# Task brief
Write out the whole listing word for word.

# Input records
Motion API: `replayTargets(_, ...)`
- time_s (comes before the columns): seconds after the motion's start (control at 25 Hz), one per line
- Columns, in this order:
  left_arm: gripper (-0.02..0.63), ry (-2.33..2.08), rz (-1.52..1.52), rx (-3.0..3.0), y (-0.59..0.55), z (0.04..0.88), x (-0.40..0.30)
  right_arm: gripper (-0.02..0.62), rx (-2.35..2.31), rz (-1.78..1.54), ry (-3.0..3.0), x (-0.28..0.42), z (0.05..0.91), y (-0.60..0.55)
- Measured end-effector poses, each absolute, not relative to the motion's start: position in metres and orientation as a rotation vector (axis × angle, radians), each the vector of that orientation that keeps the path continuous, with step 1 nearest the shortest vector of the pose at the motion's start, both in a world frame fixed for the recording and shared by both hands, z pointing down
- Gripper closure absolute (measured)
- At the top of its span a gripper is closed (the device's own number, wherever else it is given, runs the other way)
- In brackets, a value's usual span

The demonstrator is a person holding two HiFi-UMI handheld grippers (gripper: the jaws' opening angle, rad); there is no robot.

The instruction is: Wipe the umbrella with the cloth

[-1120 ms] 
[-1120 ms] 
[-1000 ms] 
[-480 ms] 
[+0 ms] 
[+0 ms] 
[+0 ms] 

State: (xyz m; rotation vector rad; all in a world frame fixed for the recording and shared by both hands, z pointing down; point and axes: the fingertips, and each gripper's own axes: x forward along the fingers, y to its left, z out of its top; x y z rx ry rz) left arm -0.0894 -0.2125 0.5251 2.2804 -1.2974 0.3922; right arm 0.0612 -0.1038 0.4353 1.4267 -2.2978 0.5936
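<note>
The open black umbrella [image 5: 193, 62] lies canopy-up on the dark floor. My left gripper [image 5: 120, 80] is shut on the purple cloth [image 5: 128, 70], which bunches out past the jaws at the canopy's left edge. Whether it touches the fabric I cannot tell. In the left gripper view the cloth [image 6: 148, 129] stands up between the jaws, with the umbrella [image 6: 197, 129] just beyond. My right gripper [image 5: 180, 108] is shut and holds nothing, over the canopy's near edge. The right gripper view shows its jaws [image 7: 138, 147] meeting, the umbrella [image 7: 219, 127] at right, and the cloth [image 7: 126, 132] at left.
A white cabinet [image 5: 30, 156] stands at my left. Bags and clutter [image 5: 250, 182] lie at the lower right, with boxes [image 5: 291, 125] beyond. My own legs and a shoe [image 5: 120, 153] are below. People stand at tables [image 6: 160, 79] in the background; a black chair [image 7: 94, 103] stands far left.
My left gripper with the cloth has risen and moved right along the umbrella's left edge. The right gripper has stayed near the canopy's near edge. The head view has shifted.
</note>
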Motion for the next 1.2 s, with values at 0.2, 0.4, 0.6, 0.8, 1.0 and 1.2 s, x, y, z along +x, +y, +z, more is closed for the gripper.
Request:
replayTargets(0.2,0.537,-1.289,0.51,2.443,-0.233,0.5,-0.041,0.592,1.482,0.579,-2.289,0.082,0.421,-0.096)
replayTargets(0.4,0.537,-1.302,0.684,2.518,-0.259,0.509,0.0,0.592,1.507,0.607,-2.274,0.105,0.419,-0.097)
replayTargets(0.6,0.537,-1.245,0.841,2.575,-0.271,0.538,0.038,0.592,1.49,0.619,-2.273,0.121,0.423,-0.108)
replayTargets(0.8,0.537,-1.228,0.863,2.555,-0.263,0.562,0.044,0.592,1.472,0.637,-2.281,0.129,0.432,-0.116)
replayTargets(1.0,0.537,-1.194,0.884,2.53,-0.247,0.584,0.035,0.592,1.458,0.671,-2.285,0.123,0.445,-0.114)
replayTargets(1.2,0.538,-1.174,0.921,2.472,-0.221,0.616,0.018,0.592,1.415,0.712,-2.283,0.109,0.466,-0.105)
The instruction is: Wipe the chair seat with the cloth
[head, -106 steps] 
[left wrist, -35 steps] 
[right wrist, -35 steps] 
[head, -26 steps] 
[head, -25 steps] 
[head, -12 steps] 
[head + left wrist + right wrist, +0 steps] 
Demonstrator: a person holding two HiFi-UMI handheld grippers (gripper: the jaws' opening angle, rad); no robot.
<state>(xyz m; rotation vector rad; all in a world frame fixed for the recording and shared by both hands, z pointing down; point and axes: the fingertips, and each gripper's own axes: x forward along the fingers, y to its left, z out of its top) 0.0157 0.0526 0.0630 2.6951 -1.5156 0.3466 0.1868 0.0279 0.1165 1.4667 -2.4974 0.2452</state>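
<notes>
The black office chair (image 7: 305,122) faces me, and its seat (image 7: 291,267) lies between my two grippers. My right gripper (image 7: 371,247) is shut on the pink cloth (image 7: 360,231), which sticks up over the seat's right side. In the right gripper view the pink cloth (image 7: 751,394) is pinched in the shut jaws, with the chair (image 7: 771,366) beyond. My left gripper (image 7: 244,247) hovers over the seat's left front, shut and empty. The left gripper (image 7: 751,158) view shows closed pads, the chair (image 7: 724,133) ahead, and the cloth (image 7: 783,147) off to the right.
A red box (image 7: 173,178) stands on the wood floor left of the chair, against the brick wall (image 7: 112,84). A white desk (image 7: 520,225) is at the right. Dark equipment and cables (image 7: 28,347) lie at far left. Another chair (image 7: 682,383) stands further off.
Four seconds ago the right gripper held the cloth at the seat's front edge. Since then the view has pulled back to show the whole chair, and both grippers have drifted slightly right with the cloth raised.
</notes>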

# Solution for this exercise
Motion API: `replayTargets(_, ...)`
- time_s (comes before the columns): seconds after the motion's start (control at 25 Hz), one per line
- Columns, in this order:
  left_arm: gripper (-0.02..0.63), ry (-2.33..2.08), rz (-1.52..1.52), rx (-3.0..3.0), y (-0.59..0.55), z (0.04..0.88), x (-0.40..0.30)
  right_arm: gripper (-0.02..0.62), rx (-2.35..2.31), rz (-1.78..1.54), ry (-3.0..3.0), x (-0.28..0.42), z (0.05..0.91), y (-0.60..0.55)
- Measured end-effector poses, each absolute, not relative to the motion's start: position in metres and orientation as a rotation vector (axis × angle, radians), each the vector of that orientation that keeps the path continuous, with step 1 nearest the shortest vector of the pose at the motion's start, both in a world frame fixed for the recording and shared by both hands, z pointing down
- Gripper closure absolute (measured)
- At the top of its span a gripper is closed (the device's own number, wherever else it is given, runs the other way)
- In brackets, a value's usual span

The demonstrator is a person holding two HiFi-UMI handheld grippers (gripper: the jaws' opening angle, rad); there is no robot.

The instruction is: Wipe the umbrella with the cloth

[-1120 ms] 
[-1120 ms] 
[-1000 ms] 
[-480 ms] 
[+0 ms] 
[+0 ms] 
[+0 ms] 

State: (xyz m; rotation vector rad; all in a world frame fixed for the recording and shared by both hands, z pointing down; point and axes: the fingertips, and each gripper's own axes: x forward along the fingers, y to its left, z out of its top; x y z rx ry rz) left arm -0.0894 -0.2125 0.5251 2.2804 -1.2974 0.3922; right arm 0.0612 -0.1038 0.4353 1.4267 -2.2978 0.5936
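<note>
The open black umbrella [image 5: 193, 62] lies canopy-up on the dark floor. My left gripper [image 5: 120, 80] is shut on the purple cloth [image 5: 128, 70], which bunches out past the jaws at the canopy's left edge. Whether it touches the fabric I cannot tell. In the left gripper view the cloth [image 6: 148, 129] stands up between the jaws, with the umbrella [image 6: 197, 129] just beyond. My right gripper [image 5: 180, 108] is shut and holds nothing, over the canopy's near edge. The right gripper view shows its jaws [image 7: 138, 147] meeting, the umbrella [image 7: 219, 127] at right, and the cloth [image 7: 126, 132] at left.
A white cabinet [image 5: 30, 156] stands at my left. Bags and clutter [image 5: 250, 182] lie at the lower right, with boxes [image 5: 291, 125] beyond. My own legs and a shoe [image 5: 120, 153] are below. People stand at tables [image 6: 160, 79] in the background; a black chair [image 7: 94, 103] stands far left.
My left gripper with the cloth has risen and moved right along the umbrella's left edge. The right gripper has stayed near the canopy's near edge. The head view has shifted.
</note>
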Motion for the next 1.2 s, with values at 0.2, 0.4, 0.6, 0.8, 1.0 and 1.2 s, x, y, z along +x, +y, +z, more is closed for the gripper.
Request:
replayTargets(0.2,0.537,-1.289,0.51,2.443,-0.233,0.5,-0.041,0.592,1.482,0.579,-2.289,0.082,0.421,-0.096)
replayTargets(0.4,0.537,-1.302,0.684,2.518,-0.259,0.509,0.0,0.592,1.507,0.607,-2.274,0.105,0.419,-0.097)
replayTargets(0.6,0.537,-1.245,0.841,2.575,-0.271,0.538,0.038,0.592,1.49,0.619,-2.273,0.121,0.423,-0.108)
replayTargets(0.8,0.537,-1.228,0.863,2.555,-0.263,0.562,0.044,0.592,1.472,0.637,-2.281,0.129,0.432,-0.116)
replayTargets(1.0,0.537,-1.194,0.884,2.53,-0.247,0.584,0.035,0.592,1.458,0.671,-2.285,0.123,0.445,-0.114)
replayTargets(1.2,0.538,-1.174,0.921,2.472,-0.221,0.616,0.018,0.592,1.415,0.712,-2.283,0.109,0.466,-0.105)
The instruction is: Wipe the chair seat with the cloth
[head, -106 steps] 
[left wrist, -35 steps] 
[right wrist, -35 steps] 
[head, -26 steps] 
[head, -25 steps] 
[head, -12 steps] 
[head + left wrist + right wrist, +0 steps] 
Demonstrator: a person holding two HiFi-UMI handheld grippers (gripper: the jaws' opening angle, rad); no robot.
<state>(xyz m; rotation vector rad; all in a world frame fixed for the recording and shared by both hands, z pointing down; point and axes: the fingertips, and each gripper's own axes: x forward along the fingers, y to its left, z out of its top) 0.0157 0.0526 0.0630 2.6951 -1.5156 0.3466 0.1868 0.0279 0.1165 1.4667 -2.4974 0.2452</state>
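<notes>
The black office chair (image 7: 305,122) faces me, and its seat (image 7: 291,267) lies between my two grippers. My right gripper (image 7: 371,247) is shut on the pink cloth (image 7: 360,231), which sticks up over the seat's right side. In the right gripper view the pink cloth (image 7: 751,394) is pinched in the shut jaws, with the chair (image 7: 771,366) beyond. My left gripper (image 7: 244,247) hovers over the seat's left front, shut and empty. The left gripper (image 7: 751,158) view shows closed pads, the chair (image 7: 724,133) ahead, and the cloth (image 7: 783,147) off to the right.
A red box (image 7: 173,178) stands on the wood floor left of the chair, against the brick wall (image 7: 112,84). A white desk (image 7: 520,225) is at the right. Dark equipment and cables (image 7: 28,347) lie at far left. Another chair (image 7: 682,383) stands further off.
Four seconds ago the right gripper held the cloth at the seat's front edge. Since then the view has pulled back to show the whole chair, and both grippers have drifted slightly right with the cloth raised.
</notes>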

Nothing more belongs to the answer.